Kometa 2I/Borisov okazała się astronomicznym przebojem roku. W wyniku głębszych obserwacji stwierdzono, że porusza się ona po orbicie hiperbolicznej o największym znanym mimośrodzie. Świadczy to o jej pochodzeniu. Przybywa do nas nie z krańców Układu Słonecznego – jak wszystkie odkryte dotąd komety – lecz z przestrzeni międzygwiazdowej.
– Astronomowie z całego świata z ogromnym zainteresowaniem obserwują obecnie kometę 2I/Borisov zarówno największymi, jak i mniejszymi teleskopami. Jest to bowiem ogromna szansa poznania składu chemicznego obiektu powstałego w innym systemie planetarnym. Udało się już wykryć obecność w komecie wody i cyjanu – mówi prof. Andrzej Udalski z Obserwatorium Astronomicznego UW. W ramach kierowanego przez niego projektu OGLE badacze obserwują m.in. odkrytą w sierpniu kometę. Obiekt porusza się po orbicie hiperbolicznej o największym znanym mimośrodzie (e=3.3).
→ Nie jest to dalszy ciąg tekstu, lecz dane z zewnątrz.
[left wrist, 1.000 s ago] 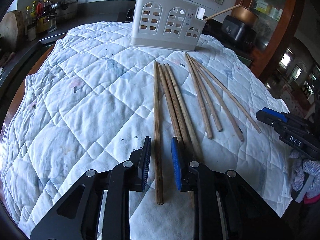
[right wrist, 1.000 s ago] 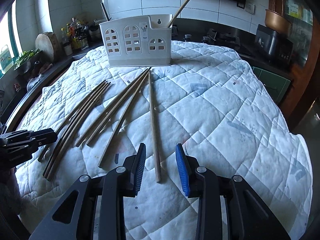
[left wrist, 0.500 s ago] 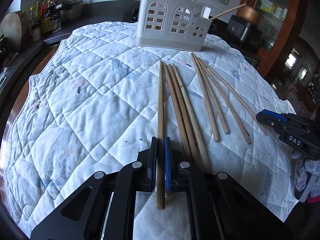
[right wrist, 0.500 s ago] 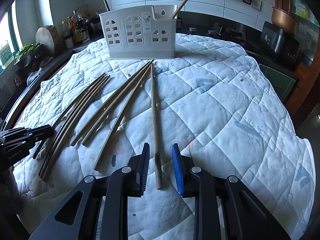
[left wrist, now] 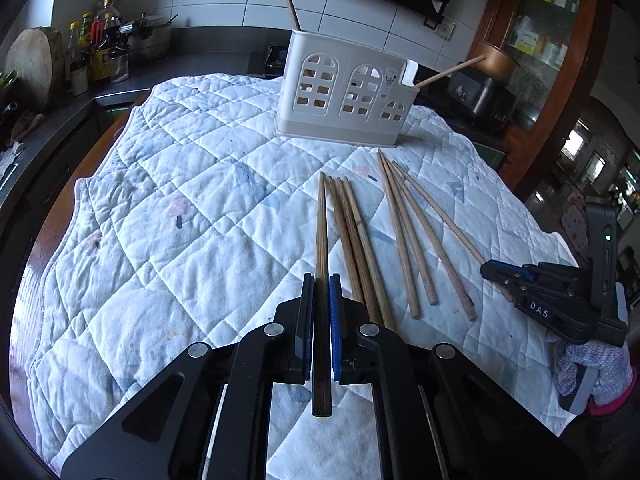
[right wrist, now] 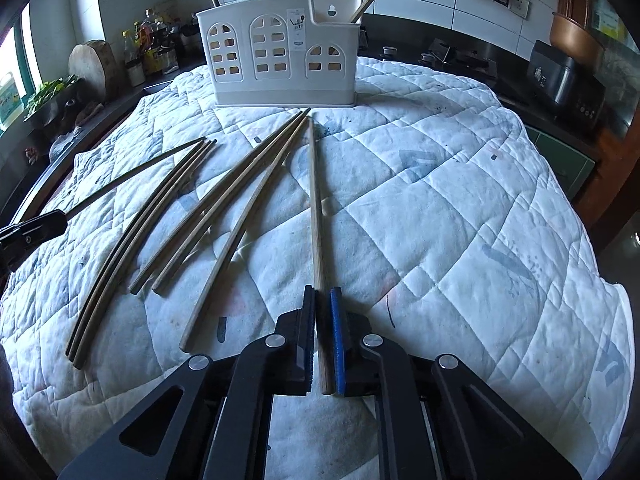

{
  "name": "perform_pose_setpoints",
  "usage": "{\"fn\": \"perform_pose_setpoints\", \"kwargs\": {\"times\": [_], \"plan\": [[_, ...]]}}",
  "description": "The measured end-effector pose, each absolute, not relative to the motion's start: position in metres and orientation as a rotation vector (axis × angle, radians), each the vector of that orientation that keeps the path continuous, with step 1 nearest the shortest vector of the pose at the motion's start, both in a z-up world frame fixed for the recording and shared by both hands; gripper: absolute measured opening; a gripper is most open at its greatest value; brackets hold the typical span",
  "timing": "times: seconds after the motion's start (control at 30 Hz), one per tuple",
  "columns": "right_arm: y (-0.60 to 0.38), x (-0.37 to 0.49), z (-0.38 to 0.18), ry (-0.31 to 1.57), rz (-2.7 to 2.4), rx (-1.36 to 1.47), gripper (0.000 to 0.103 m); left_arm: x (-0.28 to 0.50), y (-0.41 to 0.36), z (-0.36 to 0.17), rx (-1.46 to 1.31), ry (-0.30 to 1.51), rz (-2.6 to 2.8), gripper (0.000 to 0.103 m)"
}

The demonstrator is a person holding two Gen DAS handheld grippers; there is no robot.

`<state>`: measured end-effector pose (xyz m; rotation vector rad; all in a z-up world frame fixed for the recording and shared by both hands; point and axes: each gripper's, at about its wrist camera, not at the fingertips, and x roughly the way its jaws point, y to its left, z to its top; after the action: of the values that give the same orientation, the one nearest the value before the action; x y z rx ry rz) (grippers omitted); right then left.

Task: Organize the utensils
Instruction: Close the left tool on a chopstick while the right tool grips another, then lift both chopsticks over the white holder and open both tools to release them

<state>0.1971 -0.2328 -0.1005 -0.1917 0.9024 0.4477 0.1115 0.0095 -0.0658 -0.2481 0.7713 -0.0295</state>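
While both tools sit low over the white quilted cloth (left wrist: 160, 240) covering the counter, each has its fingers drawn in on a single chopstick. The left hand-held gripper (left wrist: 321, 312) is closed on a dark wooden chopstick (left wrist: 321, 240): both pads press its sides near the thick end, the butt sticks out behind the fingers toward 6 o'clock, and the thin tip points toward 12 o'clock. Just to its right, at about 1 o'clock, three more chopsticks (left wrist: 356, 248) lie bunched together on the cloth, and a further loose group (left wrist: 416, 240) fans out beyond them toward 2 o'clock.

The right hand-held gripper (right wrist: 322, 320) is narrowed around a pale chopstick (right wrist: 316, 208), which runs between the pads toward 12 o'clock. The stick lies against the blue right pad, while a thin sliver of gap shows on the left pad's side, so whether the grip is fully tight cannot be told. In the left wrist view this gripper (left wrist: 520, 280) appears at 3 o'clock, over the cloth's edge.

A white utensil holder (right wrist: 280, 60) with arched cut-outs stands upright on the far side of the cloth at 12 o'clock, with two sticks already leaning out of its top. Other chopsticks (right wrist: 224, 204) lie spread from 9 to 11 o'clock in the right wrist view.
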Motion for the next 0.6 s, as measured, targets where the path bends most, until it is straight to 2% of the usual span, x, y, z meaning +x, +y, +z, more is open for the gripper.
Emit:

Oznacza to, że pochodzi ona nie z krańców Układu Słonecznego, a z przestrzeni międzygwiazdowej. Jest więc kometą swobodną z innego systemu planetarnego.
8 grudnia minęła ona punkt orbity znajdujący się najbliżej Słońca (perihelium) i rozpoczęła dalszą wędrówkę w przestrzeń międzygwiazdową. Za 9000 lat znajdzie się w odległości roku świetlnego od Słońca. 2I/Borisov znajduje się obecnie daleko (prawie 300 mln km) od Ziemi — nie jest więc obiektem widocznym gołym okiem. – Jest jednak wspaniałym świątecznym gościem dla astronomów – dodaje prof. Udalski.
Obserwacje prowadzone w Obserwatorium Las Campanas w Chile mają na celu badanie zmian jasności komety podczas całego okresu jej widoczności w Układzie Słonecznym. Załączone zdjęcia pokazują kometę 2I/Borisov sfotografowaną na tle gwiazd 30 listopada oraz zbliżenie ukazujące jądro komety z otoczką gazową i warkoczem.